### EXERCISE
Using the listing below, set down each line from the line containing "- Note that" through the line containing "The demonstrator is", both ends included, exactly and with nothing added.

INPUT START

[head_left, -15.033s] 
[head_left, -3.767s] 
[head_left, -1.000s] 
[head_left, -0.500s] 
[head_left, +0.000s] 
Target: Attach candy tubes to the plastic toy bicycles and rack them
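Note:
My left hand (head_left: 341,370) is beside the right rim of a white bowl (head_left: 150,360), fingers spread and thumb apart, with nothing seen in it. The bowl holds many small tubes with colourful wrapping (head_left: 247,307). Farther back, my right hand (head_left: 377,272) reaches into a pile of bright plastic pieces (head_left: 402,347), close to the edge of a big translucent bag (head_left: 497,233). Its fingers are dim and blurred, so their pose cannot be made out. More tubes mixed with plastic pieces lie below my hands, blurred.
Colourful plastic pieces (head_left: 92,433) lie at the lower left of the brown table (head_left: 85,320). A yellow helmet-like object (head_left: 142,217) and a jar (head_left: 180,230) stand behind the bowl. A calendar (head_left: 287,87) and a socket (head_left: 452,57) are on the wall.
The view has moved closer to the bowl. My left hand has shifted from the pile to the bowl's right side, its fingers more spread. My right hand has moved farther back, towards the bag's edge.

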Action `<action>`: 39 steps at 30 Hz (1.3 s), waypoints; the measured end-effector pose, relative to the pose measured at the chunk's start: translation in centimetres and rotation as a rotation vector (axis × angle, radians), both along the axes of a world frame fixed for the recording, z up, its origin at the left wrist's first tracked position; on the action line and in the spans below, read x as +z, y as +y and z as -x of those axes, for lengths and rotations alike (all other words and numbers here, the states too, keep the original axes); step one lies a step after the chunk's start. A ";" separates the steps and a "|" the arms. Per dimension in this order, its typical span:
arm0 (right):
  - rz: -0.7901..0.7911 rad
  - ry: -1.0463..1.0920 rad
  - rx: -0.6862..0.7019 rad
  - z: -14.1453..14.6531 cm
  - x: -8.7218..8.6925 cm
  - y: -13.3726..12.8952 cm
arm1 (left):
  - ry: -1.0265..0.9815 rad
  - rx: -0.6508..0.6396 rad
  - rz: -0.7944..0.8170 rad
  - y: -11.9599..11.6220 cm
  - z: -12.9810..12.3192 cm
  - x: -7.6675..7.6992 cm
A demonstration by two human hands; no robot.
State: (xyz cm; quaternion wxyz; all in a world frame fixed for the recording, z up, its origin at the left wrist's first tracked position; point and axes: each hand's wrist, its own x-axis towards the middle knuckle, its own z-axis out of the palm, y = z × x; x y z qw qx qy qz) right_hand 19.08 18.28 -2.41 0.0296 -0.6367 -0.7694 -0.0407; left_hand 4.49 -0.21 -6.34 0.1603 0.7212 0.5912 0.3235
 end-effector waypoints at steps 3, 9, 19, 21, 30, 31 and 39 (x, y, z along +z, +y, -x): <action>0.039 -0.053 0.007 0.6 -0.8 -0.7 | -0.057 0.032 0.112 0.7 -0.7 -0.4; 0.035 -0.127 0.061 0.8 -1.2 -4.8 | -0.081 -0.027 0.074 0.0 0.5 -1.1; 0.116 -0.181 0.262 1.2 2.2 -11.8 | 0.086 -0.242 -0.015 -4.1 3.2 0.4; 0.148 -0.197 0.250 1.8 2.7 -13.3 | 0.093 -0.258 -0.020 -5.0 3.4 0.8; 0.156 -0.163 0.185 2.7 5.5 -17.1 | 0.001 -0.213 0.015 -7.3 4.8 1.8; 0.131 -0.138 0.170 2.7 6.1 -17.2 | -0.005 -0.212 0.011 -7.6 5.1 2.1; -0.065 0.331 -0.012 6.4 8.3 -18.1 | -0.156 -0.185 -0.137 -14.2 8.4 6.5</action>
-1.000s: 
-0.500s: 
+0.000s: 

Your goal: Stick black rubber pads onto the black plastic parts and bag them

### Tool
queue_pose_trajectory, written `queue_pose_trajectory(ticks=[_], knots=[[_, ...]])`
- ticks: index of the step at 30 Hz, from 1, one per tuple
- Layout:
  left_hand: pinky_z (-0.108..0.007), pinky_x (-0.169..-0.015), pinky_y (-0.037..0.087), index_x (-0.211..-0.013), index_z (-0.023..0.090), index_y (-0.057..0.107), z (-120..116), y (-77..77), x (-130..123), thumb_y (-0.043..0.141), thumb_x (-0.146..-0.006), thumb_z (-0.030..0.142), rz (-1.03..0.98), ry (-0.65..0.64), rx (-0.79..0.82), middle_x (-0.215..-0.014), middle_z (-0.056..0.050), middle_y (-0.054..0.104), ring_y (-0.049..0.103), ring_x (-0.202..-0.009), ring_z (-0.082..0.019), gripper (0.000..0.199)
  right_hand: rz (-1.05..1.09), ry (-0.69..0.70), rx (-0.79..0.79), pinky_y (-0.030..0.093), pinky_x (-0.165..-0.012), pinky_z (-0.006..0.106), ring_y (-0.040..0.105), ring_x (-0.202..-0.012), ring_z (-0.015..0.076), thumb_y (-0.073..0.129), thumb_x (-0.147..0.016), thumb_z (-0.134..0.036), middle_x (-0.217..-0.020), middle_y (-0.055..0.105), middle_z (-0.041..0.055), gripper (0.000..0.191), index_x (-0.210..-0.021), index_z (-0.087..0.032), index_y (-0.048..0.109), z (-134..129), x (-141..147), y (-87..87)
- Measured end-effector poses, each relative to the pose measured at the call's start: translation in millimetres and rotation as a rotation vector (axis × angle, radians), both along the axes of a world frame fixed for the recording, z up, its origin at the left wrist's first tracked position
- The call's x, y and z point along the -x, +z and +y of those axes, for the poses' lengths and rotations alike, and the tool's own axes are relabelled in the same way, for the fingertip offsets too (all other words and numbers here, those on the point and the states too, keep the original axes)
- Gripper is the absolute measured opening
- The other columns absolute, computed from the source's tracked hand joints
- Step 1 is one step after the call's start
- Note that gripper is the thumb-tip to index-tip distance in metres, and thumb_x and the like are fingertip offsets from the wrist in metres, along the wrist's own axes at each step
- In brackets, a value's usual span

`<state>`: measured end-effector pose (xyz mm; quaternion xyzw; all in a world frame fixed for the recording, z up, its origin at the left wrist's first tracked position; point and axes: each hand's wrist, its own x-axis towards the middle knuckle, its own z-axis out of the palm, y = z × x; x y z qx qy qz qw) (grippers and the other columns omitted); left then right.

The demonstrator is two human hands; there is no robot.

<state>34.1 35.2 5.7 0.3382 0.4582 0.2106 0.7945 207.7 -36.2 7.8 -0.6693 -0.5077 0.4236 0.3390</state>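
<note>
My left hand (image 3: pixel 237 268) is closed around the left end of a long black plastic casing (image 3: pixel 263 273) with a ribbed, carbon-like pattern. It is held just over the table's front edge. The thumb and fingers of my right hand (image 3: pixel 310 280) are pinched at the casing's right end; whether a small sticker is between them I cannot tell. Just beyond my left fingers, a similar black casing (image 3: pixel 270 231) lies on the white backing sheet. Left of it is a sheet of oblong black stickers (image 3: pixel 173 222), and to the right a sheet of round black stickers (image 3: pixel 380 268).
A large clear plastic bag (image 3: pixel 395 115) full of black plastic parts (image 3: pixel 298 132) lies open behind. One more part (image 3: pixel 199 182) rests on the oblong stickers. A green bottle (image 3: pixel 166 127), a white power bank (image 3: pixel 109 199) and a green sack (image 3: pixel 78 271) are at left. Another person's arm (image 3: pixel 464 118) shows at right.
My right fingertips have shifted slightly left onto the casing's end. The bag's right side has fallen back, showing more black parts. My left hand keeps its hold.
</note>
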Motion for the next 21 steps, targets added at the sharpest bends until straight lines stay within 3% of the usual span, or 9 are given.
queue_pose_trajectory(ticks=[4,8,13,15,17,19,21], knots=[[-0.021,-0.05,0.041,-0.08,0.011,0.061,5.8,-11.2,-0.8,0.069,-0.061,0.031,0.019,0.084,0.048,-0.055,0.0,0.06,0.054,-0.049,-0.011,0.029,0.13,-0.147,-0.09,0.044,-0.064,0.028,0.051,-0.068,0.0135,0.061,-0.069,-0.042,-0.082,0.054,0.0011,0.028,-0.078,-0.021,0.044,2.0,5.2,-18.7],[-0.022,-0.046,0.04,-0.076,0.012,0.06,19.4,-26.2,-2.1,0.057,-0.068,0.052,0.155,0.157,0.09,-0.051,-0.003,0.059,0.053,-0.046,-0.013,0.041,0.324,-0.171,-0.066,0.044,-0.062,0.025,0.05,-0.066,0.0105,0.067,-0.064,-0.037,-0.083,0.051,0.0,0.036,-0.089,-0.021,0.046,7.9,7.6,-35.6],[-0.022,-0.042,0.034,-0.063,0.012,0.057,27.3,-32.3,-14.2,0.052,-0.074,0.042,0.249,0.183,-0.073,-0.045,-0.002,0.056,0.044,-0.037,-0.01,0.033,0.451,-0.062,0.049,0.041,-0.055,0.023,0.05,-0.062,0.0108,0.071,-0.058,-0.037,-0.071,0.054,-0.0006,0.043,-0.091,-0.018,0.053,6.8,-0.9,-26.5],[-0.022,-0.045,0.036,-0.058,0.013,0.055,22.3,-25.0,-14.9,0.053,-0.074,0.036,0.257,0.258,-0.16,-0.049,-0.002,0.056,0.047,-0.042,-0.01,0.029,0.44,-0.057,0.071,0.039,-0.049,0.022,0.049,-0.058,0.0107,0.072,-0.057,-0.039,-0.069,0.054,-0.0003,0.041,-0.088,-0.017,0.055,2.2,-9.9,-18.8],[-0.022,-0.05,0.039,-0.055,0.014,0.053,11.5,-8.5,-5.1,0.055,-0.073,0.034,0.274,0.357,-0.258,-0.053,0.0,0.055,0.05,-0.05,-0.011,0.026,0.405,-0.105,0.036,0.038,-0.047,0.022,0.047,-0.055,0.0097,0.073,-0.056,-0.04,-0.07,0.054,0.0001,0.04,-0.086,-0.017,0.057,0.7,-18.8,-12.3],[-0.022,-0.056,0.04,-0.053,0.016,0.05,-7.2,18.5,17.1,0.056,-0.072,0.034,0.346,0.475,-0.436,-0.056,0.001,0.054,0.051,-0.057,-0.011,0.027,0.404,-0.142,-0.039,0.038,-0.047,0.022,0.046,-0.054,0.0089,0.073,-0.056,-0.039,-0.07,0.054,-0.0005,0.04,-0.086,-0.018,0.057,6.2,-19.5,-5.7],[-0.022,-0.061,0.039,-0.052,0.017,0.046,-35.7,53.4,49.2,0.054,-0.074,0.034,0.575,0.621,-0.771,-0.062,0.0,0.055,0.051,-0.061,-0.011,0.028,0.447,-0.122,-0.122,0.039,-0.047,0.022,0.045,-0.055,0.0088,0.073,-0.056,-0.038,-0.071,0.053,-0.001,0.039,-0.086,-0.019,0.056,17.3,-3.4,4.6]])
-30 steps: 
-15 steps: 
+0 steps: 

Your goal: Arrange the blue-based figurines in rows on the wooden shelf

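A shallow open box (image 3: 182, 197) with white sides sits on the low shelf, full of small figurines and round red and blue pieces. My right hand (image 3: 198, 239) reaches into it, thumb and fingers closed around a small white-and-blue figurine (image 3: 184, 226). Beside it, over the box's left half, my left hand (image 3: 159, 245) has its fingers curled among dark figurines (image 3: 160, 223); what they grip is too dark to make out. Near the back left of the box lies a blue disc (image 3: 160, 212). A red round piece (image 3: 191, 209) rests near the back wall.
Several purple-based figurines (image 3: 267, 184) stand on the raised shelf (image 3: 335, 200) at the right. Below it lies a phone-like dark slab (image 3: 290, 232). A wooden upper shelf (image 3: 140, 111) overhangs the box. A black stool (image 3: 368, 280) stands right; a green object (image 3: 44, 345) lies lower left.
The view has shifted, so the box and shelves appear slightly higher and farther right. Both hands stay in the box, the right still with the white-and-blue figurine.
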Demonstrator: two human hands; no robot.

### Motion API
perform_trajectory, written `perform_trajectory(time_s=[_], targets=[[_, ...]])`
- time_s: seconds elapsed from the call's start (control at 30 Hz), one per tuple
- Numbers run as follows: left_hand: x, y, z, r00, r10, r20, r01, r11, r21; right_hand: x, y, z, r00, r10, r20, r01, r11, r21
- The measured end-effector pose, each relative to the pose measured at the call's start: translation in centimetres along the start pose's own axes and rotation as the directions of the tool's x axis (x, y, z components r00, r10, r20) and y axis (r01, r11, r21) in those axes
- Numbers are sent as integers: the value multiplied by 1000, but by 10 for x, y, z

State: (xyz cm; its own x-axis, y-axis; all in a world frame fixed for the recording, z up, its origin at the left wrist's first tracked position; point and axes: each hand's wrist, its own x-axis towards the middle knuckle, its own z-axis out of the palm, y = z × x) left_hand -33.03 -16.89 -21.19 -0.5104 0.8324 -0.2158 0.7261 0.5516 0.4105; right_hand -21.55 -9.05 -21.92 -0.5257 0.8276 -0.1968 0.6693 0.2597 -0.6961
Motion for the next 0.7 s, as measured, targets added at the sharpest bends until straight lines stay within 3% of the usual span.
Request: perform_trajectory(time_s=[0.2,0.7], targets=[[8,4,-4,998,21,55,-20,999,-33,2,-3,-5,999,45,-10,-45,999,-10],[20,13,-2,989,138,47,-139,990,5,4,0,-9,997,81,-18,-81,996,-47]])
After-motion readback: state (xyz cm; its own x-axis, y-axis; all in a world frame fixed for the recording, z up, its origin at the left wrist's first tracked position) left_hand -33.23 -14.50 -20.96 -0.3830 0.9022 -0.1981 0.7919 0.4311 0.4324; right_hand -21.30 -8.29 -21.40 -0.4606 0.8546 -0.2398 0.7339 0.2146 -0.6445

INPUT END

### SOLUTION TO THIS PROBLEM
- Note that gripper is the thumb-tip to index-tip distance in metres, and thumb_x and the like are fingertip offsets from the wrist in metres, along the wrist's own axes at each step
- In brackets, a value's usual span

`<state>`: measured end-effector pose (xyz mm; quaternion xyzw; all in a world frame fixed for the recording, z up, its origin at the left wrist's first tracked position; point and axes: each hand's wrist, its own x-axis towards the middle knuckle, its own z-axis out of the palm, y = z × x; x y z qx qy qz qw) (grippers and the other columns omitted); left then right.

The demonstrator is two human hands; there is no robot.

This is the complete output for the exercise.